WORK TO BE COMPLETED
Select, from the data, each line where "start" occurs.

RAW DATA
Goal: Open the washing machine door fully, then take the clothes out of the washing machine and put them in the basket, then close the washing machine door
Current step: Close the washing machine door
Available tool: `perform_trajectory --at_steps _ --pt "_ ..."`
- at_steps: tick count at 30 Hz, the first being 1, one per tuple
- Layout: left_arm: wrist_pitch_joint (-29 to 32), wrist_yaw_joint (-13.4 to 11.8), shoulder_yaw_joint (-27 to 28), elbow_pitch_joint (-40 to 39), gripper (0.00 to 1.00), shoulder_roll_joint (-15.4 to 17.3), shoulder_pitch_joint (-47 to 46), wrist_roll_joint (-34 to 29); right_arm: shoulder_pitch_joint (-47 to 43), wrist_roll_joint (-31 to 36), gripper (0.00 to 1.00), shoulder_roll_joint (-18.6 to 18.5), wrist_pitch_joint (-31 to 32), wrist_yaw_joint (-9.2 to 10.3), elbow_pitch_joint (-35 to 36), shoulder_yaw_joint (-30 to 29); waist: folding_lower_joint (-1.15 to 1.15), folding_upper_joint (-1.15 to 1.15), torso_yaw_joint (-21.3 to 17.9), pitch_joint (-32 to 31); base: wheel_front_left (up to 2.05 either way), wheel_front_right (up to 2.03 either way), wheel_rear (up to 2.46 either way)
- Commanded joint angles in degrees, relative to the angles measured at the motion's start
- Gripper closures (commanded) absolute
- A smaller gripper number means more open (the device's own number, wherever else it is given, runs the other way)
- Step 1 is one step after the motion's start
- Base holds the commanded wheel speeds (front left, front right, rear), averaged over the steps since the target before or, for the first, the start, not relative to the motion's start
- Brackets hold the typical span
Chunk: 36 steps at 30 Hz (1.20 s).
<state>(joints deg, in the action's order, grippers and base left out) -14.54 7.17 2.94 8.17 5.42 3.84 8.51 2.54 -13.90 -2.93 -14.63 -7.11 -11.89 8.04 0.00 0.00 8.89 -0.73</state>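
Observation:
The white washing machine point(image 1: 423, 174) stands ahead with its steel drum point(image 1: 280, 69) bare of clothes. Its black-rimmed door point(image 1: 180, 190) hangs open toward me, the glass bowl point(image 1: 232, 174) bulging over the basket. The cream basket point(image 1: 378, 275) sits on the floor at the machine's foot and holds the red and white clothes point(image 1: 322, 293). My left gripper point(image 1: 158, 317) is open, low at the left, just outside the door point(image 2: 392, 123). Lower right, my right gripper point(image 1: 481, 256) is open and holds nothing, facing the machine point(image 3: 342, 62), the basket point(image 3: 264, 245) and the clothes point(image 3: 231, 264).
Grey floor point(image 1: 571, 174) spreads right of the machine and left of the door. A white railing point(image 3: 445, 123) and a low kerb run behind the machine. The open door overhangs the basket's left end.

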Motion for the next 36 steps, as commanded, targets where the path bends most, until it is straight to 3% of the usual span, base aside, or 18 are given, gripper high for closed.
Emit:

OUTPUT BELOW
- Commanded joint angles in degrees, relative to the angles measured at the motion's start
- Step 1 is one step after the motion's start
- Base holds the commanded wheel speeds (front left, front right, rear), averaged over the steps since the target before or, for the first, the start, not relative to the motion's start

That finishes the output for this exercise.